2. **Apply Kirchhoff’s Voltage Law (KVL):**
Kirchhoff's Voltage Law states that the sum of all voltages around a closed loop is zero. For the series RL circuit, the total voltage provided by the source \( V(t) \) equals the sum of the voltages across the resistor and the inductor:
\[
V(t) = V_R(t) + V_L(t)
\]
Substituting the expressions for \( V_R(t) \) and \( V_L(t) \):
\[
V(t) = R \cdot i(t) + L \frac{di(t)}{dt}
\]
3. **Form the Differential Equation:**
Rearranging the terms to isolate the derivative of the current:
\[
L \frac{di(t)}{dt} + R \cdot i(t) = V(t)
\]
This is the first-order linear differential equation that describes the behavior of the current in an RL circuit.

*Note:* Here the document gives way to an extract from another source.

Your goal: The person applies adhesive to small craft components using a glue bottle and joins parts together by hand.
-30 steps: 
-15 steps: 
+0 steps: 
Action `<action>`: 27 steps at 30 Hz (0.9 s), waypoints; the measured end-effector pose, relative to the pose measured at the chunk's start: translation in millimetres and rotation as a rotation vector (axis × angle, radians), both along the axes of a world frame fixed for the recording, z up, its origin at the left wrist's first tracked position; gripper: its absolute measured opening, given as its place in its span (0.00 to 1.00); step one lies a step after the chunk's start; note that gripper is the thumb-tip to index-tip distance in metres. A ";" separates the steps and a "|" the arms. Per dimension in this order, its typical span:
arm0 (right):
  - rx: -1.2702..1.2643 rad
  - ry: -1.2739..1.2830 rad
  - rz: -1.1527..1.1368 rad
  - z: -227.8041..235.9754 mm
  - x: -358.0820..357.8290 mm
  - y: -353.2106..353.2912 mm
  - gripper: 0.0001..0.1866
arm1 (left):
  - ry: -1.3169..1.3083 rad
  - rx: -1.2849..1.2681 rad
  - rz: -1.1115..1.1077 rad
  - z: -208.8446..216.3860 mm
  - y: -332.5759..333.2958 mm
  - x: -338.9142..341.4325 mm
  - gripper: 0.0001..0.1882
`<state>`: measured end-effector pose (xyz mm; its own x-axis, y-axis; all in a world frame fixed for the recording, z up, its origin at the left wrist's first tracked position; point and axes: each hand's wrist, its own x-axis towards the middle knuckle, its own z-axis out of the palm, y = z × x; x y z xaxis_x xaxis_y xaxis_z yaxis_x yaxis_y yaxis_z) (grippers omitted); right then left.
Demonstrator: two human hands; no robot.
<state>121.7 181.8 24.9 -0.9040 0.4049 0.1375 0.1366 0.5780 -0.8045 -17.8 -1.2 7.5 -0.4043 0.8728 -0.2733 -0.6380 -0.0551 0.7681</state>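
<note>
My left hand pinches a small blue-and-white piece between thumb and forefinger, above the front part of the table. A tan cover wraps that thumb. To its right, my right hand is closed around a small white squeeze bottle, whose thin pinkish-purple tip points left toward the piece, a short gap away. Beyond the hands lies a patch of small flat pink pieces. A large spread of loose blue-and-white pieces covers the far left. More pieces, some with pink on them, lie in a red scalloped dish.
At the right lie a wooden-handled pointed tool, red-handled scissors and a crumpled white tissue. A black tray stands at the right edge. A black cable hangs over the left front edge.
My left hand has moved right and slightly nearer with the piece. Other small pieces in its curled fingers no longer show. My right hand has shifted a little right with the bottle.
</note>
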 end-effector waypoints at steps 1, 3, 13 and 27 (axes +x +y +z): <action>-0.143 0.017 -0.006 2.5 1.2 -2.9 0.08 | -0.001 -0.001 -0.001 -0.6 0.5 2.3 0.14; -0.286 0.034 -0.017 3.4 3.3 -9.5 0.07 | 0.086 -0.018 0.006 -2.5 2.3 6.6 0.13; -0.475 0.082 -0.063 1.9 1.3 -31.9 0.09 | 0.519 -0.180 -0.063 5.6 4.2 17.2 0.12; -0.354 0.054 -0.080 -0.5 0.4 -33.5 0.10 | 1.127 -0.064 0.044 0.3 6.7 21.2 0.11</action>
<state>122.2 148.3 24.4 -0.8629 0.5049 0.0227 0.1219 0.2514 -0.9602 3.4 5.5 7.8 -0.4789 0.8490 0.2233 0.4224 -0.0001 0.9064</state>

### Explanation of the Differential Equation
- **\(L \frac{di(t)}{dt}\)**: This term represents the voltage drop across the inductor. The inductance \(L\) influences how quickly the current changes over time.
- **\(R \cdot i(t)\)**: This term represents the voltage drop across the resistor. The resistance \(R\) directly affects the amount of voltage drop for a given current.
- **\(V(t)\)**: This is the external voltage applied to the circuit. It drives the current through the resistor and inductor.
### Special Cases
1. **Steady-State Response**: When \( V(t) \) is constant (DC source), the differential equation simplifies. For a constant voltage \( V \), the current \( i(t) \) will eventually reach a steady-state value where \( \frac{di(t)}{dt} = 0 \):
\[
R \cdot i(t) = V \implies i(t) = \frac{V}{R}
\]
2. **Transient Response**: For time-varying \( V(t) \), the differential equation can be solved using techniques for first-order linear differential equations, depending on the specific form of \( V(t) \).
This differential equation is fundamental in understanding how the RL circuit responds to different types of input voltages over time.